天色渐渐暗淡下来,路灯也不知何时已亮在了街道两旁,走在回旅店的路上,汉国又一次想起了他小时候驯服这头牛的情景,他觉得他现在不只是想了,不只是想一想从中得到一点儿勇气而已,他觉得他好像从这个故事里学到了什么,那学到的是一种简单的哲学,他要把这种哲学像驯服牛一样用在驯服这座城市的过程中,他初步在这种哲学的启示下有了一个方法,那方法很朦胧,像是一种很模糊的意识,在这个意识的驱使下,他只觉得他这样做有点太盲目、太急燥了。

离旅店不远了,汉国在一家餐馆门前停下来,站在门口的伙夫向汉国吆喝着:“师傅,吃什么进来坐。”当他看到汉国把票子递向的是旁边的一家馍摊时,便不再吆喝了。

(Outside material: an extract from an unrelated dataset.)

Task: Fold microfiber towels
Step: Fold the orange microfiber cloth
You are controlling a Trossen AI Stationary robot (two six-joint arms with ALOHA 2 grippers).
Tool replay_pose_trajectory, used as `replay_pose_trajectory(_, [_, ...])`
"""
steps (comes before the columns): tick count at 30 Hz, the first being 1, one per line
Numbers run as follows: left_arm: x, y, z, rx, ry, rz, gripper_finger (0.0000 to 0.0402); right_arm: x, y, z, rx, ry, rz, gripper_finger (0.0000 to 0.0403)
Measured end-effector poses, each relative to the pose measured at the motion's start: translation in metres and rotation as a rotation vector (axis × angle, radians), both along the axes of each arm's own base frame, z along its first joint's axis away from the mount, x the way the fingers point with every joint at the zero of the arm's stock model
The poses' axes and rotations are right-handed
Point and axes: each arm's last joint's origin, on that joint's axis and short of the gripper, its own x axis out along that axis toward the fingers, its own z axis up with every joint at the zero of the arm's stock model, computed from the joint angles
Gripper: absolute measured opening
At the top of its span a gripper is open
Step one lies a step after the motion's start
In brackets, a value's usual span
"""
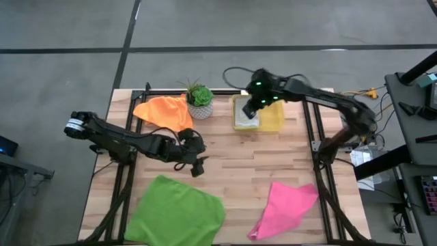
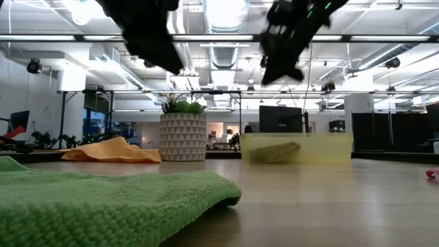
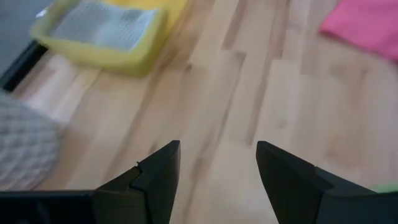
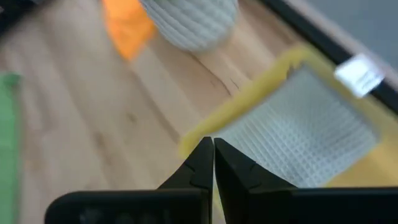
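Beside potted plant point(image 1: 199, 101), yellow bin point(image 1: 274, 120) holds grey towel point(image 1: 246, 120).

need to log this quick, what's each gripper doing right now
Left gripper: open, holding nothing, above bare table.
Right gripper: shut, holding nothing, over the yellow bin with the grey towel.
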Motion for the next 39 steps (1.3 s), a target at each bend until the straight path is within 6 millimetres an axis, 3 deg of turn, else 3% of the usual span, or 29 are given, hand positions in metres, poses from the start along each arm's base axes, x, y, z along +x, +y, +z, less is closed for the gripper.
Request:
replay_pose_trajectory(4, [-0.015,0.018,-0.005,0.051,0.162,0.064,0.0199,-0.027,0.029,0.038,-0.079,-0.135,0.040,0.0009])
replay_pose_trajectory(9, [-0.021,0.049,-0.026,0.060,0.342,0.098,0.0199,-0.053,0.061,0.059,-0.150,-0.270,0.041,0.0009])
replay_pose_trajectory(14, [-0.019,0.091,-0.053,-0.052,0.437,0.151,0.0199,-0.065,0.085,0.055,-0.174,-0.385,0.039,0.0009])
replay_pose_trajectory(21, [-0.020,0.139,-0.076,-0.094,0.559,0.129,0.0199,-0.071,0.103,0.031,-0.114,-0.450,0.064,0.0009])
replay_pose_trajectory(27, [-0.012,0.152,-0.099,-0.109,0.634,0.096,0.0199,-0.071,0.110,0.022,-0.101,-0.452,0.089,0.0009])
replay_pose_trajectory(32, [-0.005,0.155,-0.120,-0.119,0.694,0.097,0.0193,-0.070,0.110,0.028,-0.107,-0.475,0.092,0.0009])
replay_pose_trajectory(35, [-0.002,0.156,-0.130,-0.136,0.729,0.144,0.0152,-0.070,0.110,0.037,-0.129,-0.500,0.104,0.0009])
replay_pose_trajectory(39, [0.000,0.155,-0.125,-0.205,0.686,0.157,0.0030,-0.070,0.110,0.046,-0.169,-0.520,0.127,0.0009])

汉国在馍摊上买了一块钱五个白吉馍一边啃着,一边走向了那个已给他降低到三块钱一个床位的旅店。他刚住进这家旅店时,一个床位原则上是按五块钱收费的,但这家旅店的老板还是个好人,见他整天啃着白吉馍可怜,便给他以五块优惠到了三块。

也许离目的地没有几步了,神经突然一放松,汉国马上感觉到整个身体就像骨头错了位一样难受,尤其是那两只腿就像用开水煎过一样疼痛与麻木。

走到旅客门口,汉国欲要走进去,却突然似有所思地立在了那里,他思考片刻后,还是背转了身……经过这几天的磨练,他觉得他现在住这三块钱的旅店也是一件很奢华的事了,在这几天寻找工作的途中,他发现那么多的流浪汉都能露宿街头,都能在这种寒风凄冽的艰苦环境里适应下来,而自己在没有找到活计之前还没有达到一个揽工汉的“地位”,还依然在四处流浪着,何尝不和他们的处境相同,既然自己就是一个流浪汉,那么,自己还耍什么清高,还自命不凡地住什么旅店?何况,在旅店里住一晚上得从腰包里支付三块钱人民币,而自己一天才吃那么两块钱的东西,仔细想想也太不会打算了吧。有了这些思考后,汉国决意从今天晚上起再也不会跨进旅店大门一步了,在没有赚到钱之前,他要把这每一分钱节约下来,商场上不是有句名言么?“省下的就是赚下的”。何况他现在还一切都无着落,还前途未卜,还没有一分钱的收入,说不清以后用钱的机会还多着哩。那就更应该省了。

雪并没有因夜晚的到来而骤停下来,还依然飘飘洒洒地下着。汉国从旅店门口走开后,眼睛四处打量着属于他的那块“憩息地”,他发现在这种一伸手就能感觉到手指疼痛的寒冷空气里不远处就有一个流浪汉紧缩着身体蜷在一家关了门的鞋店的拐角处睡着了。

汉国还从未尝试过这种生活,便走过去想借鉴借鉴。走到流浪汉身边,汉国侧着身子看了看,那流浪汉好像睡得很香,一动不动的,两只手紧袖着,头往上身稍微敝开的衣服里一钻,把整个世界都用那衣服隔在了外头。

汉国借鉴了这些经验后,便也找了个拐角像那流浪汉一样开始了休息。

时间在一分一秒地过去,刚开始坐到地上汉国还感觉不到是晾在大街上睡觉的,过了十来分钟后,汉国就有些受不了了,他发觉自已走路湿透了的鞋子在路灯的照耀下这时已结了冰块,尤其是那屁股接触地面的部分已和地面凉成了一片,这时已没了感觉,而且整个身体蜷得酸痛酸痛的。

汉国不由得抬起头用敬佩的目光打量了打量他的那个“同僚”,他发现他的“同僚”依然睡得很香,依然微丝不动的。汉国这才觉得他虽然出身于农民家庭,也算是一个没多少文化的粗人,也常干着体力方面的活计,但和省城的这些流浪汉们的吃苦与忍耐精神相比,那可就差远了。

还悲观么?还失望么?汉国觉得为那些挫折已没有理由再这样做了。他开始在内心很平静地想道:这座城市只所以没有很快就接纳自己,是因为自己还不够‘资格’被这座城市很快所接纳。这样想着的时候,他开始闭上了眼睛,他相信这次他一定能够睡去,而第二天这座城市一定会在一阵微笑声中把他叫醒。